Vision plans can cover a variety of services and procedures, including routine eye exams, framing and fitting glasses and lenses and diagnosis and treatment of eye diseases. Depending on the plan, vision insurance may cover services performed by ophthalmologists (medical doctors), optometrists, or opticians. Coverages vary, so employers should assess what level of coverage they want to proved based on employee needs and cost containment.
As with medical and dental care, vision care is usually covered by the these plans:
- Preferred Provider Organizations (PPOs)
- Health Maintenance Organizations (HMOs)
- Indemnity (no network, patient reimbursement)
Vision Expenses and Health Savings Accounts (HSAs)

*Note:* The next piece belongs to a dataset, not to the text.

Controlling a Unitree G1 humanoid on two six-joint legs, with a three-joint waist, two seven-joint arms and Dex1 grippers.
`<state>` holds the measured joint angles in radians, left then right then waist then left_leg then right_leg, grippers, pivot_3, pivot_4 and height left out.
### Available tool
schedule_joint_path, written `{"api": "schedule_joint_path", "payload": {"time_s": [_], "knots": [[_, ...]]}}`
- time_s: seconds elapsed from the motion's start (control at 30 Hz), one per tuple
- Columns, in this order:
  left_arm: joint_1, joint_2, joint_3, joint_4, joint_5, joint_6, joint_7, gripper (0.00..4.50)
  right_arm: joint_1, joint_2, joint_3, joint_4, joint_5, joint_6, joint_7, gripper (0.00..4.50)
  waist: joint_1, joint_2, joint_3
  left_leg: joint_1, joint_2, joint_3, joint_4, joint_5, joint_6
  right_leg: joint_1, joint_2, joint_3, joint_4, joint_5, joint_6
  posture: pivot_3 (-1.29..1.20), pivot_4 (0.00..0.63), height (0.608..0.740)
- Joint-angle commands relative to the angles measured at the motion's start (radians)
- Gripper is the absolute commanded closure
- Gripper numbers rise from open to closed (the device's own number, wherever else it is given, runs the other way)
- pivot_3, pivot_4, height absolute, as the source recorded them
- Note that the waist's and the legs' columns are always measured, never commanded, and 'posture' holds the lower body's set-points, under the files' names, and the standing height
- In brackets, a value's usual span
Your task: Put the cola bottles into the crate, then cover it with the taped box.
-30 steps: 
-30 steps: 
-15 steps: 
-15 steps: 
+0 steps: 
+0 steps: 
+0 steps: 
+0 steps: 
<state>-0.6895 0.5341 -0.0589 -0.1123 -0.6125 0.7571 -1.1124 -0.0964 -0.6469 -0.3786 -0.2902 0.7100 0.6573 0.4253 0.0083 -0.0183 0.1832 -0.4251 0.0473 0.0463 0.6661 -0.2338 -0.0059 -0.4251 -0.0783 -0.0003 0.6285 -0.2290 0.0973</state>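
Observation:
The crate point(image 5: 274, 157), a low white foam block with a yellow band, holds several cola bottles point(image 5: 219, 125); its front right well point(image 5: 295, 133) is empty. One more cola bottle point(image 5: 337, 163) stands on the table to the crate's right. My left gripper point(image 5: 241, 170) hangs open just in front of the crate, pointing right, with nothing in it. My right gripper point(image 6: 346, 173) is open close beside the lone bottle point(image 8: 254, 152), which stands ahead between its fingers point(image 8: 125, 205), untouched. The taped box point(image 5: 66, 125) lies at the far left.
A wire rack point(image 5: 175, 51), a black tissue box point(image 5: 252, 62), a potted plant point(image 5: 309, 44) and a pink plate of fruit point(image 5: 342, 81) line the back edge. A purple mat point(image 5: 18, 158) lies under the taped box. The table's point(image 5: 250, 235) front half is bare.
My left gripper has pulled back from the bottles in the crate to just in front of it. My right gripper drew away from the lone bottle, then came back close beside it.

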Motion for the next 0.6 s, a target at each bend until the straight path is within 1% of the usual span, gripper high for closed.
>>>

Vision expenses are generally considered qualified medical expenses under a Health Savings Account.
Vision Plans and COBRA
COBRA (Consolidated Omnibus Budget Reconciliation Act) requires some employers to provide covered employees and their family members the right to continue group health benefits, including vision coverage, for a limited time after coverage would otherwise end. COBRA applies to employers who sponsor a group health plan, and have 20 or more employees on more than 50% of their typical business days in the prior year.
Vision Coverage and HIPAA
The federal Health Insurance Portability and Accountability Act (HIPAA) includes protections that limit exclusions for preexisting conditions, prohibit discrimination against employees and dependents based on health status, and allow special opportunities for individuals to enroll in a new plan under certain circumstances.
HIPAA does not apply to plans with "excepted benefits." Vision-only coverage may be considered limited-scope excepted benefits and, therefore, not subject to HIPAA if the benefits are offered under separate coverage or the benefits are not an integral part of the plan.
For plan years beginning on or after January 1, 2015, final rules eliminate the requirement for participants to pay an additional premium for limited-scope vision benefits to qualify as benefits that are "not an integral part of a plan." In addition, in order to meet this criterion, such benefits:
- Do not have to be offered in connection with a separate offer of major medical or "primary" group health coverage under the plan
- Can be provided without connection to a primary plan, or the benefits can be offered separately from the major medical or "primary" coverage under the plan, as provided in the rules.